#### [TASK OBJECTIVE]
Transcribe all of the data exactly. Omit the pictures.

+ + + +

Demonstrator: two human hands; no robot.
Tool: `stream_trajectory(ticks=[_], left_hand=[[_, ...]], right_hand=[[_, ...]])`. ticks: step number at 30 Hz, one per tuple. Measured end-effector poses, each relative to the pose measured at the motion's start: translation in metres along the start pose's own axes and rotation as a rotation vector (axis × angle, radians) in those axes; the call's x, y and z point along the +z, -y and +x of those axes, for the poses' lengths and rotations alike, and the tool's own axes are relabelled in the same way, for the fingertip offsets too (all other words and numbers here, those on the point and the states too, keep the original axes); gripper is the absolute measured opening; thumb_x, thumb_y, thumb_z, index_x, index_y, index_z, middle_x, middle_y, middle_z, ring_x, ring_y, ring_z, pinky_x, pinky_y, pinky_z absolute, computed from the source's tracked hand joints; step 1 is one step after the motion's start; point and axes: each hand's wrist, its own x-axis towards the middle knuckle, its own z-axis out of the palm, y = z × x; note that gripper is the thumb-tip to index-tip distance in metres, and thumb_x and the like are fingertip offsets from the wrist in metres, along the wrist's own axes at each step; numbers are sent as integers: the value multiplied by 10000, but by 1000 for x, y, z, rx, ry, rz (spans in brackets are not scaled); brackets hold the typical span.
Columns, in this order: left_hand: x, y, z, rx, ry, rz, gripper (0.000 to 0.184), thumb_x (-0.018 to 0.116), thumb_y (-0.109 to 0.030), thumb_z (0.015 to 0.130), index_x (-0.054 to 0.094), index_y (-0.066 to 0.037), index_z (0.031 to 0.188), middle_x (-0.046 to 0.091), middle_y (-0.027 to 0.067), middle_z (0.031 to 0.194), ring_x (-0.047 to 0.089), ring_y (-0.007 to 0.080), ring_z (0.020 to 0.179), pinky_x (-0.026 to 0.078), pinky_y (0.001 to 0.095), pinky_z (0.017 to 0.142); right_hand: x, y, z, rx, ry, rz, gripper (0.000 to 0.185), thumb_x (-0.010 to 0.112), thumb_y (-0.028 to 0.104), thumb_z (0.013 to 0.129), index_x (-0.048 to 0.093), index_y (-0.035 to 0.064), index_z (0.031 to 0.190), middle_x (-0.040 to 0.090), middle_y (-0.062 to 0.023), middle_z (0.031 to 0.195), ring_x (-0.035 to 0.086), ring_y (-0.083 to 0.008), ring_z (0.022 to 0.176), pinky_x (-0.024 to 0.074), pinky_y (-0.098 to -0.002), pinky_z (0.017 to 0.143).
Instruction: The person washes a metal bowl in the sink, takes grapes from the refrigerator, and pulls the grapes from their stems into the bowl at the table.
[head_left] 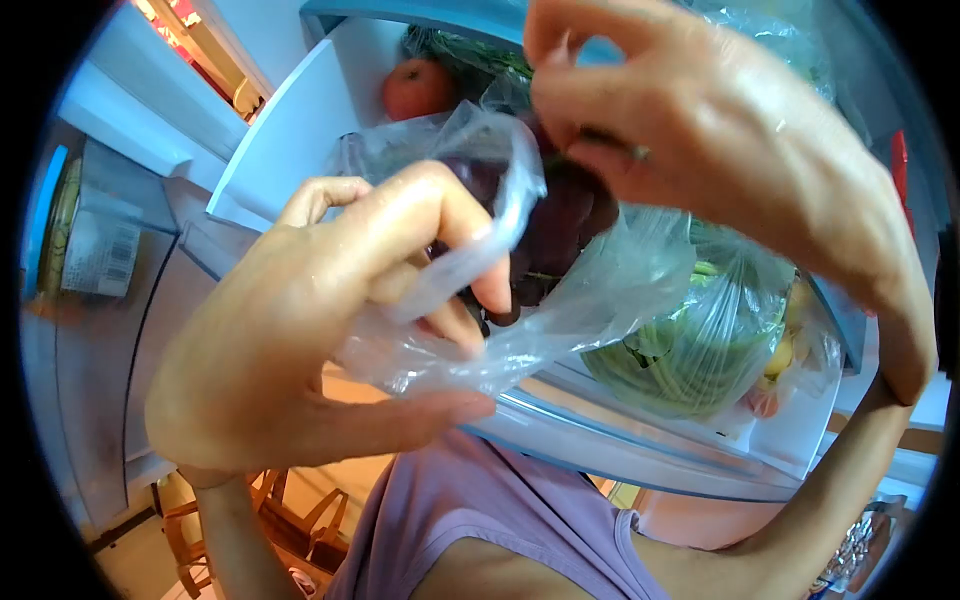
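Observation:
A clear plastic bag (620, 280) with dark purple-red produce (560, 225) inside lies open over a white fridge drawer. My left hand (330, 290) is at the bag's left side, its bent fingers hooked through the rolled rim and the thumb below, outside the plastic. My right hand (690, 130) is above the bag's right side, with thumb and fingers curled toward each other near the opening. Whether anything small is between those fingertips is hard to tell.
The drawer (285, 130) also holds a round red fruit (418, 89) at the back left and bagged green vegetables (700, 345) at the front right. A fridge door shelf with a labelled container (103, 245) is on the left. A wooden chair (310, 520) shows below.

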Motion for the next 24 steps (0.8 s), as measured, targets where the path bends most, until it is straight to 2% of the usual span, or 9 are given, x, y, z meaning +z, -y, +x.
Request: stream_trajectory(ticks=[1, 2, 5, 11, 14, 18, 20, 23, 24], left_hand=[[-1, 0, 0, -63, -7, -95, 443, 783, -67, 568, 509, -42, 915, 643, 54, 791, 570, 137, 819, 390, 289, 787], [-3, 1, -1, -126, -20, -190, 442, 788, -78, 575, 506, -39, 914, 640, 62, 788, 577, 135, 817, 402, 288, 775], [-8, 7, -2, 162, -157, 34, 373, 766, -138, 657, 498, -37, 896, 614, 78, 801, 592, 122, 807, 428, 260, 742], [-8, 15, -3, -15, -527, 191, 182, 548, -200, 904, 495, -31, 863, 590, 43, 746, 566, 107, 758, 429, 231, 692], [-13, 26, 11, 82, -716, 57, 172, 478, -190, 947, 517, -36, 884, 592, 37, 753, 560, 99, 747, 457, 241, 634], [-25, 38, 23, 103, -703, -20, 217, 507, -238, 932, 556, -29, 958, 607, 50, 770, 564, 110, 734, 477, 252, 588], [-20, 30, 16, 101, -576, 560, 306, 568, -277, 889, 567, -19, 1052, 640, 83, 876, 596, 144, 769, 499, 267, 635], [-10, 36, -10, 203, -838, 603, 418, 631, -301, 832, 556, -12, 1124, 638, 107, 1009, 618, 192, 818, 498, 291, 661], [-8, 34, -21, 273, -905, 579, 436, 626, -312, 828, 538, 5, 1114, 608, 145, 958, 598, 262, 817, 482, 347, 692]], right_hand=[[-4, -5, 4, -25, -67, -25, 126, 665, 5, 682, 568, 20, 761, 502, -90, 954, 572, -261, 780, 496, -339, 640], [-15, -12, 11, -10, 47, 5, 85, 629, 20, 727, 570, 1, 785, 495, -115, 964, 574, -267, 778, 496, -337, 659], [-48, -14, 23, 14, 274, 54, 91, 559, 51, 816, 573, -37, 832, 483, -164, 982, 578, -277, 776, 498, -331, 697], [-68, -9, 20, -6, 214, 179, 75, 565, 37, 801, 584, -32, 822, 499, -150, 933, 566, -270, 768, 483, -324, 674], [-63, -16, 10, 53, 196, 102, 63, 572, 28, 790, 586, -26, 821, 503, -144, 918, 558, -263, 773, 474, -317, 658], [-73, -28, 1, 120, 147, 17, 54, 582, 16, 776, 588, -17, 819, 508, -137, 898, 547, -254, 779, 461, -306, 637], [-76, -30, 1, 132, 125, -15, 54, 586, 10, 769, 589, -13, 818, 510, -133, 889, 541, -249, 783, 454, -301, 627], [-85, -10, 10, 93, 95, -74, 59, 594, 0, 758, 590, -6, 816, 514, -127, 874, 533, -242, 787, 445, -294, 611], [-91, 0, 16, 65, 87, -95, 62, 596, -3, 754, 590, -4, 816, 515, -125, 869, 530, -240, 789, 442, -291, 606]])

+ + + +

#### [COMPLETED TASK]
Demonstrator: two human hands; no robot.
Tool: `stream_trajectory(ticks=[_], left_hand=[[_, ...]], right_hand=[[_, ...]])`. ticks: step number at 30 Hz, one per tuple. Measured end-effector poses, each relative to the pose measured at the motion's start: translation in metres along the start pose's own axes and rotation as a rotation vector (axis × angle, radians) in those axes; the call's x, y and z point along the +z, -y and +x of those axes, for the poses' lengths and rotations alike, and the tool's own axes are relabelled in the same way, for the fingertip offsets too (all other words and numbers here, those on the point and the states too, keep the original axes); gripper is the absolute measured opening; thumb_x, thumb_y, thumb_z, index_x, index_y, index_z, middle_x, middle_y, middle_z, ring_x, ring_y, ring_z, pinky_x, pinky_y, pinky_z absolute, computed from the source's tracked hand joints; step 1 is one step after the motion's start; point and axes: each hand's wrist, its own x-axis towards the middle knuckle, its own z-axis out of the palm, y = z × x; note that gripper is the thumb-tip to index-tip distance in metres, and thumb_x and the like are fingertip offsets from the wrist in metres, along the wrist's own axes at each step; numbers are sent as integers: the value multiplied by 10000, but by 1000 for x, y, z, rx, ry, rz (spans in brackets are not scaled); brackets hold the typical span.
Columns, in this order: left_hand: x, y, z, rx, ry, rz, gripper (0.000 to 0.184), thumb_x (-0.018 to 0.116), thumb_y (-0.109 to 0.030), thumb_z (0.015 to 0.130), index_x (-0.054 to 0.094), index_y (-0.066 to 0.037), index_z (0.031 to 0.188), middle_x (-0.046 to 0.091), middle_y (-0.027 to 0.067), middle_z (0.031 to 0.194), ring_x (-0.047 to 0.089), ring_y (-0.007 to 0.080), ring_z (0.020 to 0.179), pinky_x (-0.026 to 0.078), pinky_y (0.001 to 0.095), pinky_z (0.017 to 0.142); right_hand: x, y, z, rx, ry, rz, gripper (0.000 to 0.185), thumb_x (-0.010 to 0.112), thumb_y (-0.028 to 0.104), thumb_z (0.013 to 0.129), index_x (-0.048 to 0.093), index_y (-0.035 to 0.064), index_z (0.031 to 0.190), middle_x (-0.040 to 0.090), middle_y (-0.062 to 0.023), middle_z (0.031 to 0.195), ring_x (-0.035 to 0.086), ring_y (-0.083 to 0.008), ring_z (0.022 to 0.176), pinky_x (-0.024 to 0.074), pinky_y (-0.098 to -0.002), pinky_z (0.017 to 0.143).
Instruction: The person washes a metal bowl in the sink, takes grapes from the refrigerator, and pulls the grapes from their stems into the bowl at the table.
[head_left] 
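Observation:
A clear plastic bag (620, 280) with dark purple-red produce (560, 225) inside lies open over a white fridge drawer. My left hand (330, 290) is at the bag's left side, its bent fingers hooked through the rolled rim and the thumb below, outside the plastic. My right hand (690, 130) is above the bag's right side, with thumb and fingers curled toward each other near the opening. Whether anything small is between those fingertips is hard to tell.
The drawer (285, 130) also holds a round red fruit (418, 89) at the back left and bagged green vegetables (700, 345) at the front right. A fridge door shelf with a labelled container (103, 245) is on the left. A wooden chair (310, 520) shows below.
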
Motion for the next 24 steps (0.8 s), as measured, targets where the path bends most, until it is straight to 2% of the usual span, or 9 are given, x, y, z meaning +z, -y, +x.
Request: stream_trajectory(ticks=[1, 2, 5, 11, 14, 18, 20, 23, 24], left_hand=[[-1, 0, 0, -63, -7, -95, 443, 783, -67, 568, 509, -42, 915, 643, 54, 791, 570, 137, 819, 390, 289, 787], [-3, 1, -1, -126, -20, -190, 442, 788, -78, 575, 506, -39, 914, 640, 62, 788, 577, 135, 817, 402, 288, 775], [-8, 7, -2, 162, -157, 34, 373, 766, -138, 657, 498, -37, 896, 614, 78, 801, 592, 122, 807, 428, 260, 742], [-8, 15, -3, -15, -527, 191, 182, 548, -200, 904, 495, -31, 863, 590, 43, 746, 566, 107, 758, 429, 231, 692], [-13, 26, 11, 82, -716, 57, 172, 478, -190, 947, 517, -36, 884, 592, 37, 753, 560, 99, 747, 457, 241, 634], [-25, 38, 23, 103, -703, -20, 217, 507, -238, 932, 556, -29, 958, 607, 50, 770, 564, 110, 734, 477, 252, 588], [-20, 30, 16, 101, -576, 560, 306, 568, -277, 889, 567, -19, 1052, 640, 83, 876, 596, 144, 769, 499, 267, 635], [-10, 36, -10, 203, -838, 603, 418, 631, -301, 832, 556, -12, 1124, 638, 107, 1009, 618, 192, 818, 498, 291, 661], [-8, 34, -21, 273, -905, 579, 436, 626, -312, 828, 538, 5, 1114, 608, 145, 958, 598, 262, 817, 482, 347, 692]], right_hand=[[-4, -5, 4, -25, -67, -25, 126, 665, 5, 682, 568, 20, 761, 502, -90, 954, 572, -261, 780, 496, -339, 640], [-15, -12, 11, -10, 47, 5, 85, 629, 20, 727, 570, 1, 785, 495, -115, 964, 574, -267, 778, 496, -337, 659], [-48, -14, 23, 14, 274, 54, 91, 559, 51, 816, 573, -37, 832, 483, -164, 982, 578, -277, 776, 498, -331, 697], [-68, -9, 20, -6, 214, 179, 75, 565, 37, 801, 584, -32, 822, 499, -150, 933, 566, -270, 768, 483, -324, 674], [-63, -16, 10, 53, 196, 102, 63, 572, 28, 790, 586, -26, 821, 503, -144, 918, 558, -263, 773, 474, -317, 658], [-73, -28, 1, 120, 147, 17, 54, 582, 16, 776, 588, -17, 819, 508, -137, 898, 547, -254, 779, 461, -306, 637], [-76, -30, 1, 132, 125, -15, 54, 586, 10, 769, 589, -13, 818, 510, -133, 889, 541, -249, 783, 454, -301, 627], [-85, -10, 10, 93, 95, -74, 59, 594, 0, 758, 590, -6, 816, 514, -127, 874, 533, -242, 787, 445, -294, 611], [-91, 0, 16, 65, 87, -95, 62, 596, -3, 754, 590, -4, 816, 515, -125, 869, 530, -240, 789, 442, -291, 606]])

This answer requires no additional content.